The problem: Below are the entries to work from; restate word for word the portion that opens with the line containing "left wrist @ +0" and closes with the line containing "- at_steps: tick", keeping both.

Provided information:
══════
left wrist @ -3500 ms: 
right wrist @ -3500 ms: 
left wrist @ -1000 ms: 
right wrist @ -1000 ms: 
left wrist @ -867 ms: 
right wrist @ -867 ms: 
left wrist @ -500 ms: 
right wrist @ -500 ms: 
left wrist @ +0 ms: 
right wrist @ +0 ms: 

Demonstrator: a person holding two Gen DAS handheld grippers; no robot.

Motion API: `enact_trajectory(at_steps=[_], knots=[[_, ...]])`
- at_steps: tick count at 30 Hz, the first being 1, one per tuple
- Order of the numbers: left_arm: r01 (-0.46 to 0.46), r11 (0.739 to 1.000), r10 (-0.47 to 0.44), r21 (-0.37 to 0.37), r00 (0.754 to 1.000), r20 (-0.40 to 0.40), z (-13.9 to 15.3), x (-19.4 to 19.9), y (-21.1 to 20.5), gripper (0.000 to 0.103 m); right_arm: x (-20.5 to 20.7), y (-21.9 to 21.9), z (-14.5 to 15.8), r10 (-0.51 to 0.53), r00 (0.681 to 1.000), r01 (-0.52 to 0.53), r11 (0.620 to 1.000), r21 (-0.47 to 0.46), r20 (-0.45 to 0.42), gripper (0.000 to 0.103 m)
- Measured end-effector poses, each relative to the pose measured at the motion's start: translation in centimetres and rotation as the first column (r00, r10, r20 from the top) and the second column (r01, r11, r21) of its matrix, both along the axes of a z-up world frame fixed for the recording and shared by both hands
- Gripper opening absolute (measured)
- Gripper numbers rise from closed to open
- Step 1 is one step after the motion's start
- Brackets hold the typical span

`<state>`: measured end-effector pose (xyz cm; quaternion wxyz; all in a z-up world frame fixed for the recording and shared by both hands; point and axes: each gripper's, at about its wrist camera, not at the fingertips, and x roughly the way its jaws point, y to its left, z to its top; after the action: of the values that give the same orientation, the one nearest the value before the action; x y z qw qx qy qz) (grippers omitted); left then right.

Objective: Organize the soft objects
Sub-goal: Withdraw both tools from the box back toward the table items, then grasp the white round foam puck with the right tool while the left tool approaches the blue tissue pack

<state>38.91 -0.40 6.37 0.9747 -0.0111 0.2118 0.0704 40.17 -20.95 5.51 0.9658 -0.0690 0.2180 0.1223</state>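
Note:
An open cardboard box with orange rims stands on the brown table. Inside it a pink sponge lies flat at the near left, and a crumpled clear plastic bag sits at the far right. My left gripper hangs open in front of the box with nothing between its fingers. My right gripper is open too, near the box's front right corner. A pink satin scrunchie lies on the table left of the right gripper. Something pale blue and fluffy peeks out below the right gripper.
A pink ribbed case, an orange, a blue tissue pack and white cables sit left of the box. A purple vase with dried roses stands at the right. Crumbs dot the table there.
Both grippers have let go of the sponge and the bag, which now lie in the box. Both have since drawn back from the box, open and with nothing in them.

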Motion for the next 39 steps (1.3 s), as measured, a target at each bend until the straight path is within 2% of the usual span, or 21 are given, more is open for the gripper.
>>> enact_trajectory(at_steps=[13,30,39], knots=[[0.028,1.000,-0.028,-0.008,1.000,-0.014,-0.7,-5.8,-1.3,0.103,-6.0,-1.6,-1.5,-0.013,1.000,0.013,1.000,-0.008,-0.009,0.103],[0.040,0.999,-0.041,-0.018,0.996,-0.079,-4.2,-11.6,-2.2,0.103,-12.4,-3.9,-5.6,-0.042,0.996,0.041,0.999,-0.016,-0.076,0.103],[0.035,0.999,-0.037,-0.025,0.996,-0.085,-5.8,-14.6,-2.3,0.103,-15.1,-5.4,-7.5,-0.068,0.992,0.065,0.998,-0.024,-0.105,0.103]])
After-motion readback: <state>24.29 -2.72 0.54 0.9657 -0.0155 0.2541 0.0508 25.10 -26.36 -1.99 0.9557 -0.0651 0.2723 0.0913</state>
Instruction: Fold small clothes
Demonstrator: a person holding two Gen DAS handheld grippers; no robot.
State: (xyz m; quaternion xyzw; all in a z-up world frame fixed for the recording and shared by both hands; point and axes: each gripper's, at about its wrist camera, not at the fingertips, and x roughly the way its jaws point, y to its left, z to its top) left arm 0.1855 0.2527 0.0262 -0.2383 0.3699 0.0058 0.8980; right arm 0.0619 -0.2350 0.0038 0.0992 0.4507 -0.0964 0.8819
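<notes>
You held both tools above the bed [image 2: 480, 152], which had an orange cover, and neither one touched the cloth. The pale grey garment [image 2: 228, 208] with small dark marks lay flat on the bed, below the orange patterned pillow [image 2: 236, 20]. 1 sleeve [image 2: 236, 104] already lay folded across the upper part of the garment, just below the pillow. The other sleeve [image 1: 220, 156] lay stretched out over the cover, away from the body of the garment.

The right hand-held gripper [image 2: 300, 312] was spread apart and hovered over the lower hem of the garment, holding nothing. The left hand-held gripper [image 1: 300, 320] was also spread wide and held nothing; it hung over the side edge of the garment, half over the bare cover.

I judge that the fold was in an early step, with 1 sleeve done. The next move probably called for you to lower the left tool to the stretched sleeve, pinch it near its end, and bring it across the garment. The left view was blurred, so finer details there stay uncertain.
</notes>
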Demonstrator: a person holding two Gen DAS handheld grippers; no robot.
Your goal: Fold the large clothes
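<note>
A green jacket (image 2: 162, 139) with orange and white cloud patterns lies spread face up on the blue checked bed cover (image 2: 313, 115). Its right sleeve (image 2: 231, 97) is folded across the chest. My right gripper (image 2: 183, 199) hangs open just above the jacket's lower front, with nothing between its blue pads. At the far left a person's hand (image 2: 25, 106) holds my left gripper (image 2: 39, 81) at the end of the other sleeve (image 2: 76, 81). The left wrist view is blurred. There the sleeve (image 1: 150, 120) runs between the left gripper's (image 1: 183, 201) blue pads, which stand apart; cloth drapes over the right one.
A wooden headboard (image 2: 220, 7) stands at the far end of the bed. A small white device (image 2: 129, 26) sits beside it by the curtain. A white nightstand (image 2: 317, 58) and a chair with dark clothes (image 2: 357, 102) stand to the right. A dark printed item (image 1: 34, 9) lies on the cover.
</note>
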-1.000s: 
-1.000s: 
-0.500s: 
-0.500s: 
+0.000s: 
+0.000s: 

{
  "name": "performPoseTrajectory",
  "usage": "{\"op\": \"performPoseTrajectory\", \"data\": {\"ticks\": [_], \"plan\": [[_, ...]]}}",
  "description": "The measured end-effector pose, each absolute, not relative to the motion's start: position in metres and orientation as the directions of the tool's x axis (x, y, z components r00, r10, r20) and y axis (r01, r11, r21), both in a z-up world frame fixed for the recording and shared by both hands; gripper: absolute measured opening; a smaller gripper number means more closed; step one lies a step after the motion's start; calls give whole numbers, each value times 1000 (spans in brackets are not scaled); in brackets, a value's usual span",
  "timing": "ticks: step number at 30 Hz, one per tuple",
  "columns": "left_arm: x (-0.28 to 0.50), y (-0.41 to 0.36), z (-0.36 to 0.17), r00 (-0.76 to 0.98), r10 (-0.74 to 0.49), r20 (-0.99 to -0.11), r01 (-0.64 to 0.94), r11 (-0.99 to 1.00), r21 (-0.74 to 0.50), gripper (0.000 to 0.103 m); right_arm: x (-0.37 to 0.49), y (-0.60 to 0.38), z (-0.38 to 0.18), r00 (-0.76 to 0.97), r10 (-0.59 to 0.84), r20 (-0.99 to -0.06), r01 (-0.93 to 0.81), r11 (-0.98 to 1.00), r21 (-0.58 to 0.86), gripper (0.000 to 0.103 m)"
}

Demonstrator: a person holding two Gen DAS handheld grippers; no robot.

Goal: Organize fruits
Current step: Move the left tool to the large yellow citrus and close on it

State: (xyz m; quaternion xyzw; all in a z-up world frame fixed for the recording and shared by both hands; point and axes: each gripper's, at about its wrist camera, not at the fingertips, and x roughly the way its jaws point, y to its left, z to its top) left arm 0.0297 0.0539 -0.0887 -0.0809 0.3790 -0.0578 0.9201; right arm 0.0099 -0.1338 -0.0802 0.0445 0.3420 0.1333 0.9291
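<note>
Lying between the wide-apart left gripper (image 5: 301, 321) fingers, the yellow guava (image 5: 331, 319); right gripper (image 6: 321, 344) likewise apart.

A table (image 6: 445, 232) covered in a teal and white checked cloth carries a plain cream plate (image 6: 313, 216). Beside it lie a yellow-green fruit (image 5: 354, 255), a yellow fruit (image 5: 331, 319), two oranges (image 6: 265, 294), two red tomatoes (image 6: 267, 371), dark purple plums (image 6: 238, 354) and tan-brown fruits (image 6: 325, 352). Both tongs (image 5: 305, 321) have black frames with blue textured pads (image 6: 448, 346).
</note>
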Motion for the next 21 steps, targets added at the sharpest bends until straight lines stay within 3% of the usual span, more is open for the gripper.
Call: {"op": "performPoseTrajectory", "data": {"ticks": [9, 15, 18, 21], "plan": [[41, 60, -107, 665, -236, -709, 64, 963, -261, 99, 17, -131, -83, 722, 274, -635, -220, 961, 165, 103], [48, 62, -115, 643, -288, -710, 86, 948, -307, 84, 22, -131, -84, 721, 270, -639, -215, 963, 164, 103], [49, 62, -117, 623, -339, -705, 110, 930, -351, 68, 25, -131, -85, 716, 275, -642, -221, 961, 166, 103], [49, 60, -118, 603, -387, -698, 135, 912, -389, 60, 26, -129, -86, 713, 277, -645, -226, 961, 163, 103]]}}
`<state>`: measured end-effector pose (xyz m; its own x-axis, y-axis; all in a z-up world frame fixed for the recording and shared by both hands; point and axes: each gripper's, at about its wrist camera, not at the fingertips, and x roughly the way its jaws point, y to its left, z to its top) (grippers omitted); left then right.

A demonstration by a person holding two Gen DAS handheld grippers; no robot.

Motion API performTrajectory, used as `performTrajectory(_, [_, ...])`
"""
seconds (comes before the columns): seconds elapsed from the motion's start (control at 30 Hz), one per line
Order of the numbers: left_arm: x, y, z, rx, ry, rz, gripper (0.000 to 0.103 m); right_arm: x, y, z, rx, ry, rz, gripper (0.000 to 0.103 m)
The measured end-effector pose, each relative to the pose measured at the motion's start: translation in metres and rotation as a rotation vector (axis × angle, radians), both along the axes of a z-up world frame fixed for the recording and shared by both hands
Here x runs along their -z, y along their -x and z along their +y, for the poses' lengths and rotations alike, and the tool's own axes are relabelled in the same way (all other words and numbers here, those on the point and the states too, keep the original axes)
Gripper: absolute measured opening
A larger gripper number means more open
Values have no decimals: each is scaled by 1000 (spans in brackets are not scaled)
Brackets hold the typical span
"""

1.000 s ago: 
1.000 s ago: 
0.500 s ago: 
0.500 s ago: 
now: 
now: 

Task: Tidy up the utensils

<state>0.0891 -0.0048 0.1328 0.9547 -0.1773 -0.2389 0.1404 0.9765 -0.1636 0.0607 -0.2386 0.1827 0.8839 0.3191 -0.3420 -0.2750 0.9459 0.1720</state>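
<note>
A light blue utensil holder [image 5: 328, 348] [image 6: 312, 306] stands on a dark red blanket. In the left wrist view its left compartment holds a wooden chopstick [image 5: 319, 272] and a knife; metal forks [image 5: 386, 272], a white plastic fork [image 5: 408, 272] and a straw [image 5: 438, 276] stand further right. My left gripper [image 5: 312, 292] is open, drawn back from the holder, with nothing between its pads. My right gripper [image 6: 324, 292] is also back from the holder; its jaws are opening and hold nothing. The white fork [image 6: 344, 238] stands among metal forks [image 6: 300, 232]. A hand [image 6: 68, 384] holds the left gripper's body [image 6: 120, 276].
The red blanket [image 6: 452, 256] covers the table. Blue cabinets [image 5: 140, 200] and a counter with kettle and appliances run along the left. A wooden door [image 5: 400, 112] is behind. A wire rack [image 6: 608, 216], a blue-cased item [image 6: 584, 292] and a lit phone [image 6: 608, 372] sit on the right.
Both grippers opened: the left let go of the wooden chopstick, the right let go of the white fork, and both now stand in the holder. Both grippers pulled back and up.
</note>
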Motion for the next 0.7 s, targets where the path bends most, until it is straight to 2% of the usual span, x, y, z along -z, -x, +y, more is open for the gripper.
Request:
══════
Worked solution:
left wrist @ +0 ms: 
right wrist @ +0 ms: 

Demonstrator: a person holding two Gen DAS handheld grippers; no robot.

Motion API: `enact_trajectory(at_steps=[_], knots=[[_, ...]])`
- at_steps: tick count at 30 Hz, the first being 1, one per tuple

No more output is required.